When imaging with monochromatic light, there are five kinds of aberrations, namely spherical aberration, coma, astigmatism, field curvature and distortion. The first three aberrations destroy the point correspondence. Among them, spherical aberration makes the image of object point become circular diffuse spot, coma aberration causes comet like diffuse spot, and astigmatism leads to elliptical diffuse spot. Field curvature bends the image plane of the object plane, and distortion deforms the image of the object.
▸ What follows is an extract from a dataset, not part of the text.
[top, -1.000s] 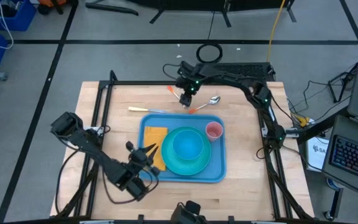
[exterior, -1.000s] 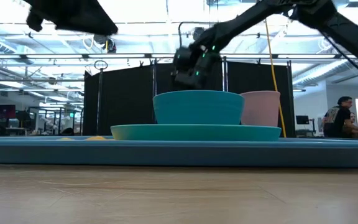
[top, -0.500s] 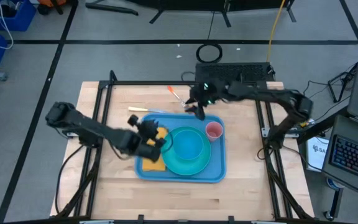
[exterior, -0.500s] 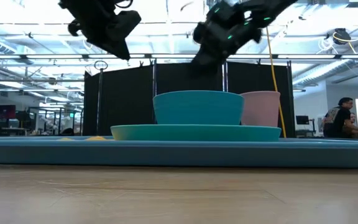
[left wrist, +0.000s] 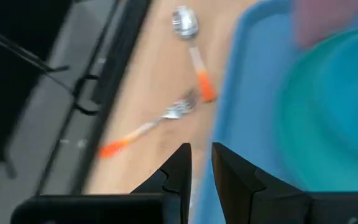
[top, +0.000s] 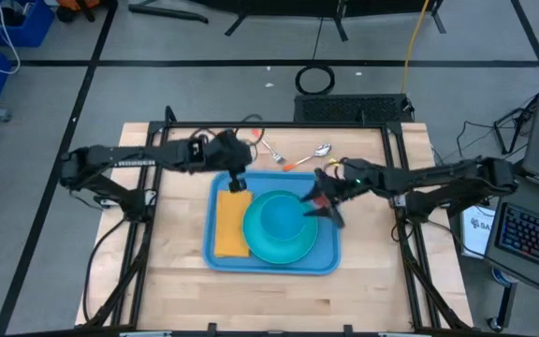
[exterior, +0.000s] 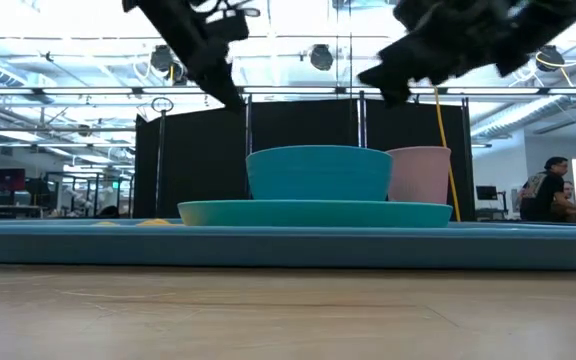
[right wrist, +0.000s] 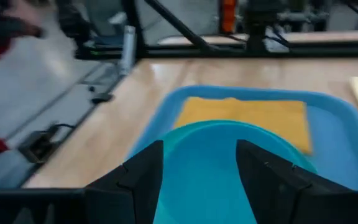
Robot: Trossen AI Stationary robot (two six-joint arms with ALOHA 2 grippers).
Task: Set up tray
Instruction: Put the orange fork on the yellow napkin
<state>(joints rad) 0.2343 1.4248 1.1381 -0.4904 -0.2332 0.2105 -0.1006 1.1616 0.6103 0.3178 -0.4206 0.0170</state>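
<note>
The light-blue tray [top: 328, 260] lies mid-table. On it are a yellow-orange napkin [top: 231, 225], a teal plate [top: 293, 251] with a teal bowl [exterior: 318, 172] on it, and a pink cup [exterior: 420, 172]. My left gripper [top: 237, 183] hangs above the tray's far left corner, fingers a narrow gap apart [left wrist: 202, 155] with nothing between them. My right gripper [top: 318, 198] hovers over the tray's far right part, above the cup. It is open [right wrist: 201, 155], empty, and faces the bowl and napkin [right wrist: 247, 115].
A spoon [top: 314, 153] and a fork [top: 271, 150], both orange-handled, lie on the wood between the tray and the table's far edge. Black frame rails run along the table's left, right and far sides. Bare wood stretches in front of the tray.
My left gripper has swung up from beside the tray's near left side toward the far edge, rolling as it went; it now hangs over the tray's far left corner. My right gripper has drawn back from the fork and spoon to above the cup and tipped nearer level.
</note>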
In addition, when imaging with a wide band of polychromatic light, because the refractive index of the optical medium varies with the wavelength, when each color light is refracted face by face through the lens system, it will have different propagation paths due to dispersion, resulting in an imaging defect called color difference. There are two kinds of color difference: position color difference and magnification color difference. The former leads to different imaging positions for different color lights, and the latter leads to different imaging magnification for different color lights. Both of them bring color to the image and seriously affect the imaging quality, even in the paraxial region.

The actual values of various aberrations need to be known through the tracing of several rays. However, in the range slightly larger than the paraxial region (called side ear region), the imaging defects can be described by primary aberration (also known as side ear aberration). The primary image difference can be calculated by tracing two paraxial rays. Aberration, especially the primary aberration, has a quite complete theory, which is the theoretical basis of optical system design.

In order to make the optical system image well with large aperture and field of view, it is necessary to fine correct and balance the aberration, which can not be realized by a simple system. Therefore, high-performance practical optical systems need more complex structures.